Totalmente cogido por los pelos, y desde la osadía que permite el desconocimiento, plantearía algo de este tipo: si en vez de hacerse desde la perspectiva del «como si» se hace desde el «como no» mesiánico de 1 Cor 7.30 (al modo de ciertas lecturas que resume Agamben en El tiempo que resta) ¿no se podría hacer la lectura crítica/aporética de las expectativas de modo que quedaran así expuestas, como un envés, el del aquí y el ahora, de esperanza, pero al mismo tiempo evitando que la esperanza sirva de «absoluta» justificación pasiva del mundo tal como es?
Claro.

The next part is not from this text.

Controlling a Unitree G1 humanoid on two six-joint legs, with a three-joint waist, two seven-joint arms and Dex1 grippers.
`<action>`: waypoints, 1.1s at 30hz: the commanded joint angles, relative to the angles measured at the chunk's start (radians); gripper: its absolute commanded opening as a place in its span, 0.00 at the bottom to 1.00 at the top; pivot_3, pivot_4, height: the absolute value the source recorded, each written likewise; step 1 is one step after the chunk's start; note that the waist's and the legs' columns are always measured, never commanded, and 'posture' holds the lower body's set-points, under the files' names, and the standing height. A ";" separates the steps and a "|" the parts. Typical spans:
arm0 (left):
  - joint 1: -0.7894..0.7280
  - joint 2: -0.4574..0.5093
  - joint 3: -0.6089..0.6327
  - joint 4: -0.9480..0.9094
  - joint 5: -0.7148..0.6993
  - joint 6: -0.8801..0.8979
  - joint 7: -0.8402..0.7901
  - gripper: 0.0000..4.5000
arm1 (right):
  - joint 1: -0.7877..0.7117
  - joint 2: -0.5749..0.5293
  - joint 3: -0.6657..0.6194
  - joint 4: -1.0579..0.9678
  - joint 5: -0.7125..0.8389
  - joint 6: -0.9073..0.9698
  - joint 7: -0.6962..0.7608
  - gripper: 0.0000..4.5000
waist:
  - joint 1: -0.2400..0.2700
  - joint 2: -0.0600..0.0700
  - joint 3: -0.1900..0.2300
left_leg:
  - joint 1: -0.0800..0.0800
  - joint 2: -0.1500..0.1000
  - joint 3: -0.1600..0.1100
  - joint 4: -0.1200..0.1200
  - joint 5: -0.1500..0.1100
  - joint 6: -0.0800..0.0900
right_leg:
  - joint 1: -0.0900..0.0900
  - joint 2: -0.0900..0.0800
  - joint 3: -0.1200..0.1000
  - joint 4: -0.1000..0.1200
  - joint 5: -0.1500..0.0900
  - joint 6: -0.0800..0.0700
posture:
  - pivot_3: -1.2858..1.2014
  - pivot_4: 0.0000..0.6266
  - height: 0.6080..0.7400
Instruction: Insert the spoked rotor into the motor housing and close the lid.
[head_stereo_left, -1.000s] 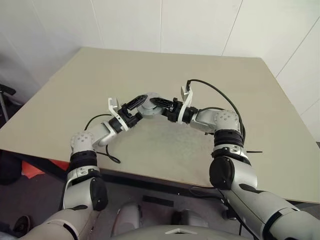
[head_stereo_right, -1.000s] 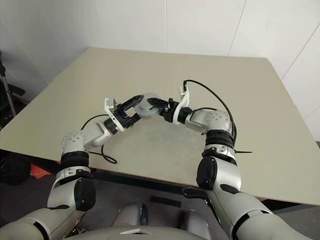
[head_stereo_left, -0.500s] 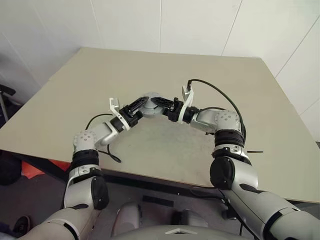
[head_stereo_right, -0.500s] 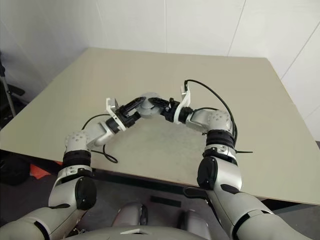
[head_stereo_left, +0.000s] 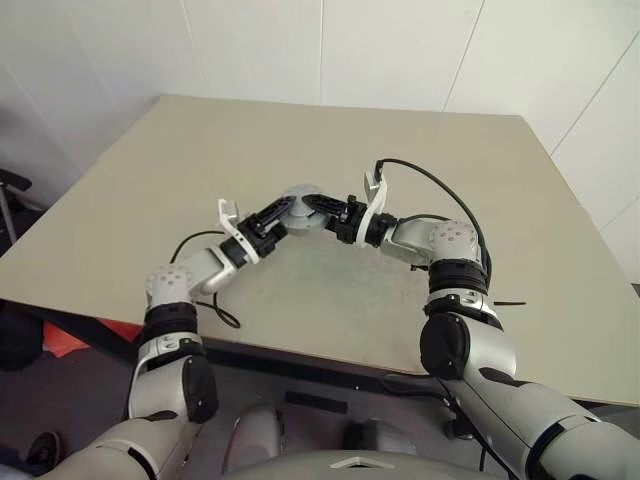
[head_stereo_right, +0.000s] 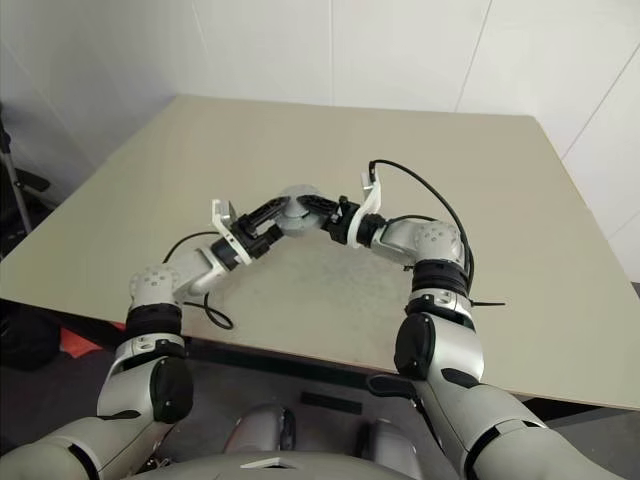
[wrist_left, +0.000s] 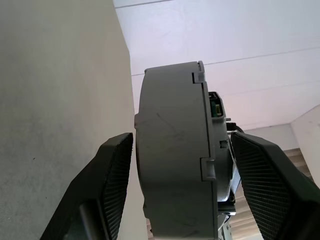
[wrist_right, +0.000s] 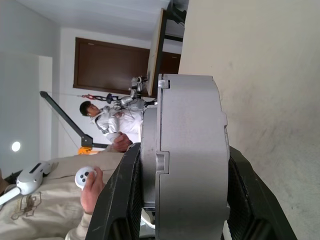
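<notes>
One motor housing (head_stereo_left: 300, 197) is present, held above the desk (head_stereo_left: 330, 150) between two tools. The right tool (wrist_right: 175, 210) is clamped on the housing, both fingers pressed flat against its opposite faces. The left tool (wrist_left: 175, 200) straddles the same housing; one finger (wrist_left: 112, 175) lies against a face, the other finger (wrist_left: 265, 185) stands just clear of it. One lid (wrist_left: 212, 112) appears seated on the housing. One person (wrist_right: 107, 125) sits in the background; a second person's hand (wrist_right: 90, 187) holds a controller.
</notes>
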 joint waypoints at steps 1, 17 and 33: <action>-0.015 -0.001 0.006 -0.005 0.002 -0.022 -0.002 0.54 | -0.031 -0.001 -0.008 -0.029 0.044 -0.006 0.014 0.46 | 0.000 0.000 0.000 | 0.000 0.000 0.000 0.000 0.000 0.000 | 0.000 0.000 0.000 0.000 0.000 0.000 | 0.52 0.00 1.00; -0.014 -0.012 0.015 -0.015 0.009 -0.054 0.019 0.48 | -0.027 0.000 0.007 -0.033 0.035 -0.020 0.020 0.46 | 0.000 0.000 0.000 | 0.000 0.000 0.000 0.000 0.000 0.000 | 0.000 0.000 0.000 0.000 0.000 0.000 | 0.52 0.00 1.00; -0.010 -0.017 0.015 -0.035 0.038 -0.120 0.028 0.48 | 0.020 -0.002 0.132 -0.109 -0.025 -0.165 0.075 0.97 | -0.001 0.000 0.000 | 0.000 0.000 0.000 0.000 0.000 0.000 | 0.000 0.000 0.000 0.000 0.000 0.000 | 0.52 0.00 1.00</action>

La esperanza cristiana, en sus orígenes, estaba tensada por la convicción de que el fin de los tiempos era inminente. Tal era el sentido inmediato de la resurrección del crucificado, el primero de los que vendrán. De ahí el «hos me» —el como si no— de Pablo: que los que se alegran «como si no» se alegrasen, etc. Esto es, da igual cuanto nos arraiga en el mundo, sea para bien o para mal. Para el tiempo que resta… Según Pablo, la historia, sencillamente, había llegado a su final. Vamos a ser liberados de Auschwitz, por decirlo así, y no importa si te has roto el brazo arrastrando cadáveres o tienes un buen día porque has podio comer un pedazo de carne. El asunto se pone más cuesta arriba, sin embargo, una vez se constata que lo previsto «va para largo».

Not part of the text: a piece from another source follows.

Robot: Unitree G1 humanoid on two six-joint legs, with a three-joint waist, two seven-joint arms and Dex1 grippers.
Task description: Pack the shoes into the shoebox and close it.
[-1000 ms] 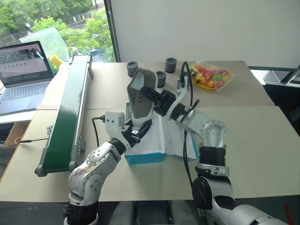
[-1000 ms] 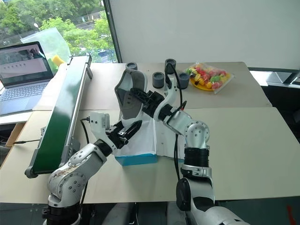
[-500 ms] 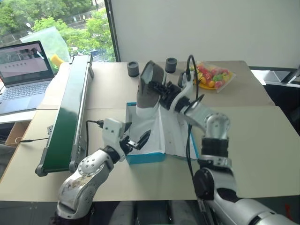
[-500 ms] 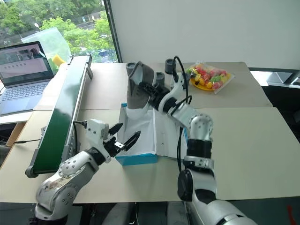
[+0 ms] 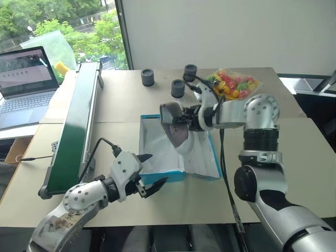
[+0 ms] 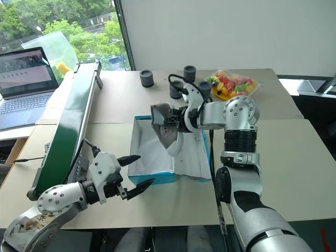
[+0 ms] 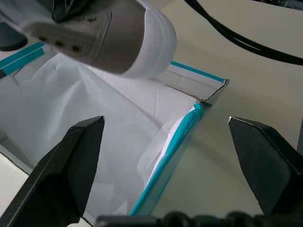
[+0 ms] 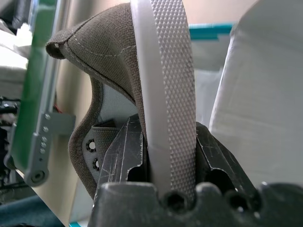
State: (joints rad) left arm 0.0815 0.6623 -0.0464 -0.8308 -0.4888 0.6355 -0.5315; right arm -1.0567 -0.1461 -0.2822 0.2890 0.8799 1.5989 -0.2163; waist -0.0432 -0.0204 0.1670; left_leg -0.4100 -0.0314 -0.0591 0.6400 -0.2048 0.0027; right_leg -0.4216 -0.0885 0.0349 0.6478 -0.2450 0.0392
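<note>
right gripper (image 5: 185, 119): clamps shoe (image 5: 176, 129) over shoebox (image 5: 163, 177) | left gripper (image 5: 149, 171): spread wide, empty, beside box's near corner

The shoe (image 8: 118, 71) is matt grey canvas with stitched seams and metal eyelets; its pale rubber sole (image 8: 173, 85) is knurled in a fine diamond grain, the toe cap smooth. The shoebox (image 7: 182, 142) is blue cardboard, lined with crinkled white tissue paper (image 7: 71, 109). The tool fingers (image 7: 71, 175) look like matt black plastic. The tabletop (image 5: 294, 157) is smooth, matt beige.
</note>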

Cierto que el esperado «fin de los tiempos» no llegó, y sin embargo, el tiempo restante es siempre —para cada cual y para la humanidad como tal— una radical y subjetivamente acelerada abreviación del escaso tiempo objetivo con que pasamos por el mundo. Aunque quizá el mundo no sea sino el ruido y la furia con que intentamos olvidar esa verdad de hecho, quizá la única indubitable. Siguiendo con la lectura de Agamben y si lo entiendo bien, vivir en acuerdo con ese tiempo abreviado, que resta, el presente —«situación mesiánica por excelencia y único tiempo real»—, no consistiría en vivir «como si no» poseyéramos-domináramos, sino directamente «como no» poseyentes-dueños, que es lo que, en verdad, somos. Lo que, mesiánicamente, nos correspondería sería un mero «usus» y no el «abuso-dominio» con que pretendemos eludir la verdad de la(s) muerte(s), descargándolas consciente o inconscientemente como desgracia sobre las vidas ajenas que consideramos más débiles. Ninguno lo conseguimos, aunque hubo uno que sí lo hizo.
Claro. Sin embargo, puesto que no podemos evitar la tendencia a la posesión, el “como no” solo puede concretarse humanamente en los términos de un “como si no”. Aunque, en realidad, no poseamos nada de cuanto creemos poseer. Ni siquiera la fe. Gracias, Carmen, por tu aportación.